Iraqis outraged at payout for US victims of Saddam’s regime
It comes as a shock to the millions of Iraqis who are still suffering from the US-led campaign – especially since many have received nothing for their suffering.
The deal will finally settle claims by the American citizens who were caught up in Saddam Hussein’s invasion of Kuwait and became subject to torture and psychological abuse. Many have since sued the Iraqi government for compensation.
The timing of the deal is significant, says RT’s Middle East correspondent Paula Slier.
“It’s widely seen as a push by American citizens and government as a key requirement for the United States to push for an end on UN sanctions,” Paula explained.
Iraq has been put under Chapter 7 of the UN sanctions as a result of the 1990 Iraq invasion of Kuwait and subsequent first Gulf War. The country has remained subject to 73 UN resolutions ever since.
As part of the Status of Forces Agreement between Iraq and the United States, which provides the legal basis for the presence of American troops there, the US committed itself to helping Iraq emerge from Chapter 7.
The question arises as to where the war-torn country is getting hold of money it can ill afford.
“There are some $900 million in frozen assets and that the money will largely come from there,” Paula explained, adding, “This is the Iraqi money that has been held by the US government under the ‘Oil for Food’ program.”
On the question of reparations for Iraqis, Entifadh Qanbar, a member of the Iraqi National Alliance party, says there is cash in the country – it just needs to be better distributed.
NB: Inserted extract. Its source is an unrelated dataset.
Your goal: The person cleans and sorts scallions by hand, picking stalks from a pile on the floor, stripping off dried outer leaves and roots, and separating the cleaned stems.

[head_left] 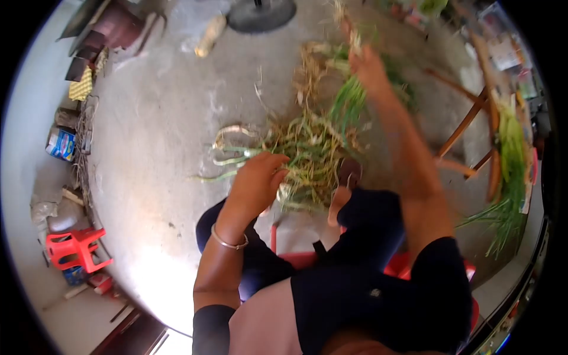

“Iraq is not short of money. The poverty we see in Iraq is caused by a great degree of mismanagement on the Iraqi government’s part and huge corruption,” Qanbar said. “I think the issue is not if there is money or not – if we increase oil production we can double or even triple our income, but the problem is how the money is managed. The Iraqi government is in complete control of the Iraqi state’s money. The government is extremely rich while the Iraqi people are extremely poor.”
The Iraqi government has been avoiding too much attention to the issue, but some comments have still leaked. Iraqi officials are saying that this is a way to stop and stem future Iraqi assets overseas, such as those in banks, from being frozen in the future.
By doing this, the government is trying to put a positive spin to the issue that sparked massive outrage among fellow citizens.
Abdel Bari Atwan, editor-in-chief of London-based Al-Quds Al-Arabi newspaper, says the payment is an “insult” to Iraqis.
“Iraqi people can’t find electricity. They can’t find water. They can’t find proper education: 50% of them are illiterate.” Atwan said, adding, “There are a million widows in Iraq. There are about four million orphans. The whole country is dismembered. So I think the Iraqi people will see this as a ‘milking’ of the money, which goes to the Americans who destroyed Iraq.”
“There has been an ongoing looting of Iraq, and it just shows the servile character of the Iraqi government,” Becker said.
“One out of every four Iraqis has suffered directly because of the war and there is no compensation coming to them,” Becker added. “The American government created these oceans of human misery and they have an obligation, an accountability… they in fact owe reparations to all the Iraqi people for this war of aggression.”